Ce bilan a été présenté par Marie Roseline Belizaire, directrice des opérations d’urgence de l’Organisation mondiale de la santé (OMS), qui souligne que les personnels soignants figurent parmi les catégories les plus exposées à la maladie.
« Au début de l’épidémie, les travailleurs de santé étaient les premiers à être infectés. J’ai rencontré les quatre survivants de l’épidémie, et quand ils vous expliquent comment ils ont été infectés, cela peut vraiment vous briser le cœur », a-t-elle déclaré.
Avec 17 décès sur 75 cas d’infection recensés parmi les agents de santé, le taux de létalité au sein de cette catégorie atteint environ 22,7 %.

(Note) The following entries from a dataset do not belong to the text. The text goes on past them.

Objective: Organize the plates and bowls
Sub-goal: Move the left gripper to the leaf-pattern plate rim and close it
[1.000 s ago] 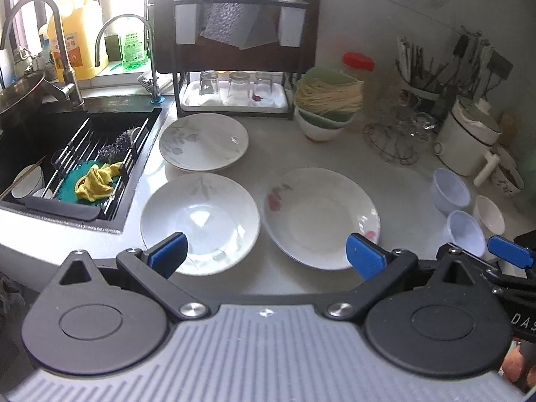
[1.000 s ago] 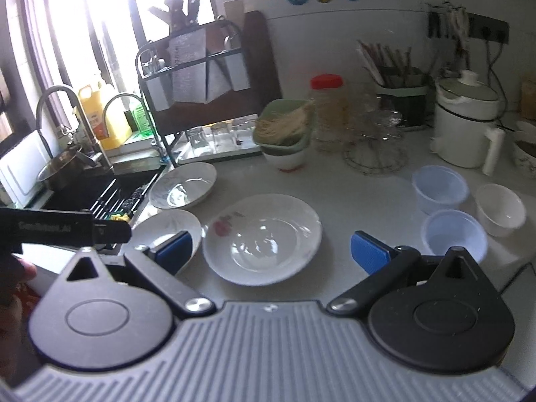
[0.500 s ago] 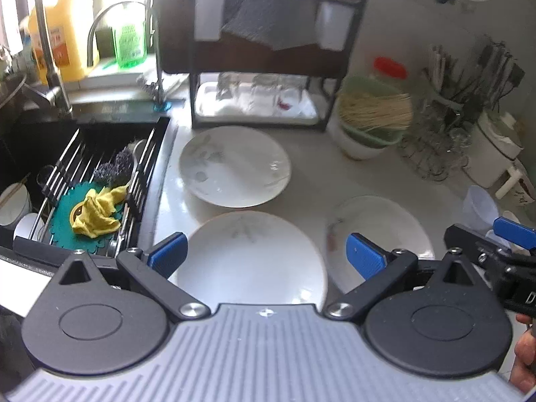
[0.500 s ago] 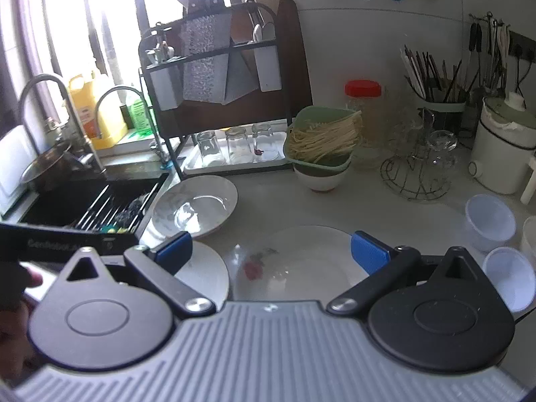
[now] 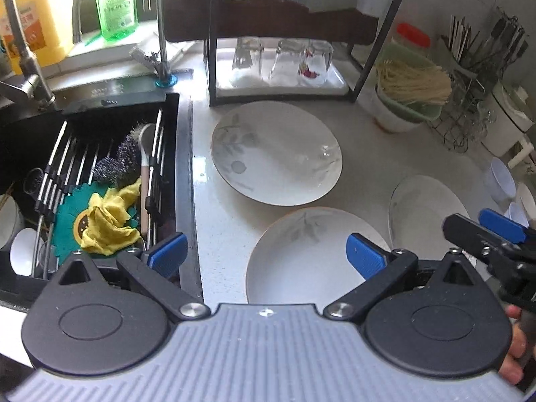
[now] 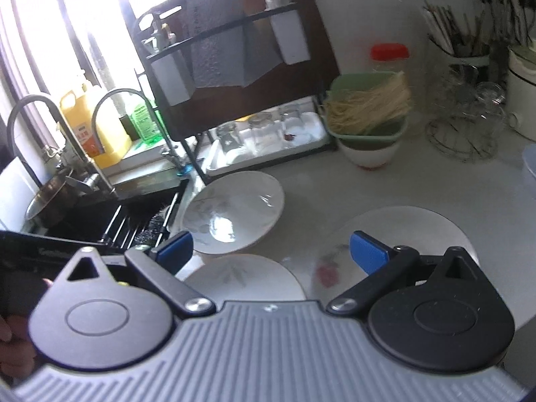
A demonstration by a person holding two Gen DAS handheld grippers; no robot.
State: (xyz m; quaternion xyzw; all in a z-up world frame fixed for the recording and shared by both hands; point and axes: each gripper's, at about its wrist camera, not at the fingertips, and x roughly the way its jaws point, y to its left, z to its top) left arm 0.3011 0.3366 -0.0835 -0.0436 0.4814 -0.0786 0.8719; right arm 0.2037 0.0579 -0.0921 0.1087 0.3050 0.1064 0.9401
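- Three plates are seen lying apart on the bench (image 5: 368,167), none gathered yet.
- The near plate (image 5: 301,261) is approached by the left gripper (image 5: 264,256), jaws wide and empty.
- The right gripper (image 6: 271,249) is held over the flowered plate (image 6: 402,231), jaws wide.
- A rim grasp is judged next.

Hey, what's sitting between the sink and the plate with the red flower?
In the left wrist view, the near leaf-pattern plate lies between the sink and the red-flower plate.
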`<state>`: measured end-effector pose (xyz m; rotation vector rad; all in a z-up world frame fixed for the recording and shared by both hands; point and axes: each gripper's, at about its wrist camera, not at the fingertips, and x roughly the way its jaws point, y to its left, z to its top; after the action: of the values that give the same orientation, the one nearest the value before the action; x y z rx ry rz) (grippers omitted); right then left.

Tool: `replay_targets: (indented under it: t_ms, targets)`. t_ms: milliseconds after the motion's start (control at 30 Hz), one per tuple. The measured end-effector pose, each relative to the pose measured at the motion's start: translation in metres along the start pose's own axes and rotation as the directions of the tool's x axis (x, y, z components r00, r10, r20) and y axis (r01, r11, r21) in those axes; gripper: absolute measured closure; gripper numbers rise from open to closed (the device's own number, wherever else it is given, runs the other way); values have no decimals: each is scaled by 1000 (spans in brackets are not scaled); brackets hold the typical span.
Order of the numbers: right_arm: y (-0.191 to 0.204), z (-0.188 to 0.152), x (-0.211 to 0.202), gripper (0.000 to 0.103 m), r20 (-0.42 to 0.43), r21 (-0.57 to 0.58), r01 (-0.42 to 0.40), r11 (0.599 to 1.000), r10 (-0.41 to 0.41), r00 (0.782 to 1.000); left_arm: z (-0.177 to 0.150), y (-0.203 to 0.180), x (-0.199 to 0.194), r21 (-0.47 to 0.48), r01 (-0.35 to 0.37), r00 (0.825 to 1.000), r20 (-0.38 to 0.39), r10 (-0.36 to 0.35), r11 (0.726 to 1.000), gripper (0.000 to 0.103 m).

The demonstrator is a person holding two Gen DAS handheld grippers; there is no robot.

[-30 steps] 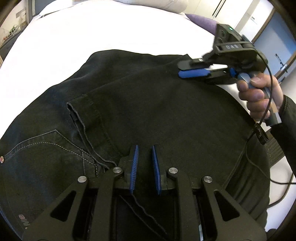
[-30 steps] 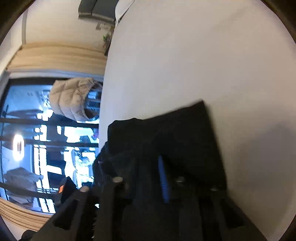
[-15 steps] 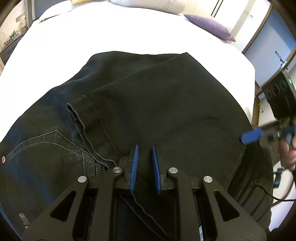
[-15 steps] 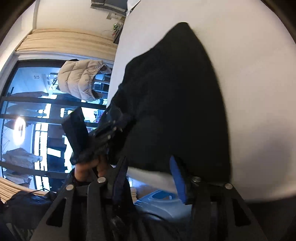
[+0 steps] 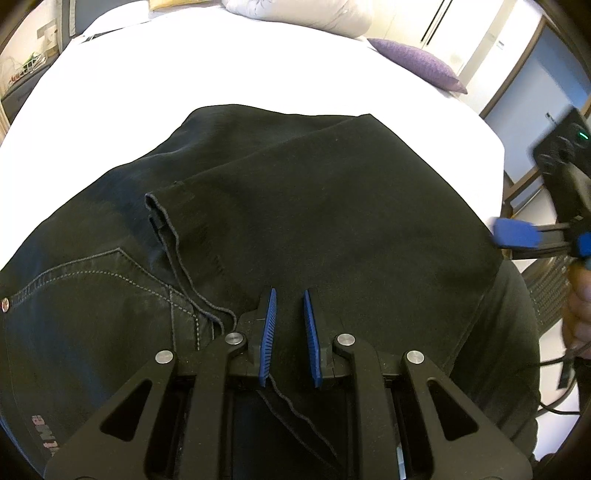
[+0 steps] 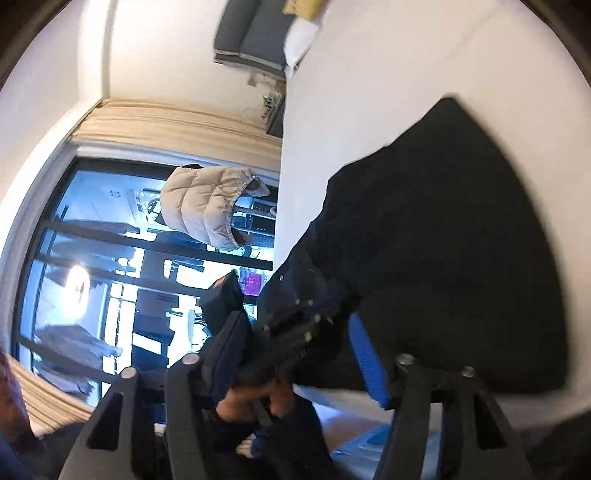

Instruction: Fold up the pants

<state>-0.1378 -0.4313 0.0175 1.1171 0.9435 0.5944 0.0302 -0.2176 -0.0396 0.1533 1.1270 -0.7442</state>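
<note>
Black jeans (image 5: 303, 229) lie folded over on a white bed (image 5: 221, 70), legs laid over the seat, a hem (image 5: 162, 221) and a stitched back pocket (image 5: 92, 280) at left. My left gripper (image 5: 290, 314) hovers low over the jeans near the bed's front edge, its blue pads a small gap apart, nothing between them. My right gripper (image 5: 524, 238) is at the jeans' right edge, off the bed's side, jaws open and empty. In the right wrist view the jeans (image 6: 443, 258) fill the right half, and the right gripper (image 6: 295, 354) is wide open.
A purple pillow (image 5: 417, 62) and a white duvet (image 5: 295, 14) lie at the far end of the bed. A beige puffer jacket (image 6: 207, 210) hangs by a large window. A cable (image 5: 565, 384) trails from the right gripper.
My right gripper let go of the jeans' far corner and pulled back to the right edge of the bed, opening wide. The folded leg now lies flat. My left gripper stayed put.
</note>
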Motion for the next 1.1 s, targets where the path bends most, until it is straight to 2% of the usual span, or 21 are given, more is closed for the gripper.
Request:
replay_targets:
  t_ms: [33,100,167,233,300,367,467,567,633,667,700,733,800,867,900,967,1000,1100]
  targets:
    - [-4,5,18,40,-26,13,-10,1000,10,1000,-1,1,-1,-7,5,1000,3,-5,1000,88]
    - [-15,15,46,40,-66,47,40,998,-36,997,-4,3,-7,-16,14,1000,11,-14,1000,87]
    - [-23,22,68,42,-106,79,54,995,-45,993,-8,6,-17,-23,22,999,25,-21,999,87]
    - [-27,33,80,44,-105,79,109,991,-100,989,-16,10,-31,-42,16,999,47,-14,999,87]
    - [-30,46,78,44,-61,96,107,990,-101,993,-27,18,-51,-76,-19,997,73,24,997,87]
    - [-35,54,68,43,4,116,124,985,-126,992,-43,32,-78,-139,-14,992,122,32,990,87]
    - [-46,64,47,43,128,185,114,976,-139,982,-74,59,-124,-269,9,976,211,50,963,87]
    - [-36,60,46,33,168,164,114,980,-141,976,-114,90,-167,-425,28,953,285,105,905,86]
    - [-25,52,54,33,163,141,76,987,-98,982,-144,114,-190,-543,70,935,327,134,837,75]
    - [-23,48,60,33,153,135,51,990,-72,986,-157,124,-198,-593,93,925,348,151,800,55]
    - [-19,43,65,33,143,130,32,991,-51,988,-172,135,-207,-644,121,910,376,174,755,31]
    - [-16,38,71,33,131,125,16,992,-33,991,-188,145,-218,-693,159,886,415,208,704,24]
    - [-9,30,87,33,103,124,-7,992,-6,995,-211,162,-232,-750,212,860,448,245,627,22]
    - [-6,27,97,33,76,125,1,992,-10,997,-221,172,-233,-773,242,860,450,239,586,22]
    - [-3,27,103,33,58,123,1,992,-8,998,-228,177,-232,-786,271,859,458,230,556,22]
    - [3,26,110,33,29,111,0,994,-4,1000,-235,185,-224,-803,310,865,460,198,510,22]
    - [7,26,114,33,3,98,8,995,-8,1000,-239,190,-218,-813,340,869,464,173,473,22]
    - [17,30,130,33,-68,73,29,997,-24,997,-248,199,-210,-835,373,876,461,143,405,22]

Cette situation intervient alors qu’un mois après la déclaration de l’épidémie en République démocratique du Congo, l’organisation Médecins Sans Frontières (MSF) a alerté sur plusieurs insuffisances susceptibles de compromettre les efforts de riposte, malgré une intensification récente des interventions.
Selon MSF, les faiblesses observées concernent notamment le diagnostic, la surveillance épidémiologique, la recherche et le suivi des contacts ainsi que l’engagement communautaire.
L’organisation humanitaire appelle à une mobilisation urgente et à une réponse plus adaptée à l’ampleur de la crise afin de limiter la propagation du virus et de renforcer la protection des personnels de santé, particulièrement exposés au risque d’infection.
Depuis le début de cette 17ᵉ épidémie d’Ebola due à la souche Bundibugyo, plusieurs partenaires nationaux et internationaux sont mobilisés aux côtés des autorités congolaises pour tenter de contenir la maladie, dans un contexte marqué par l’insécurité et les déplacements de populations dans l’est du pays.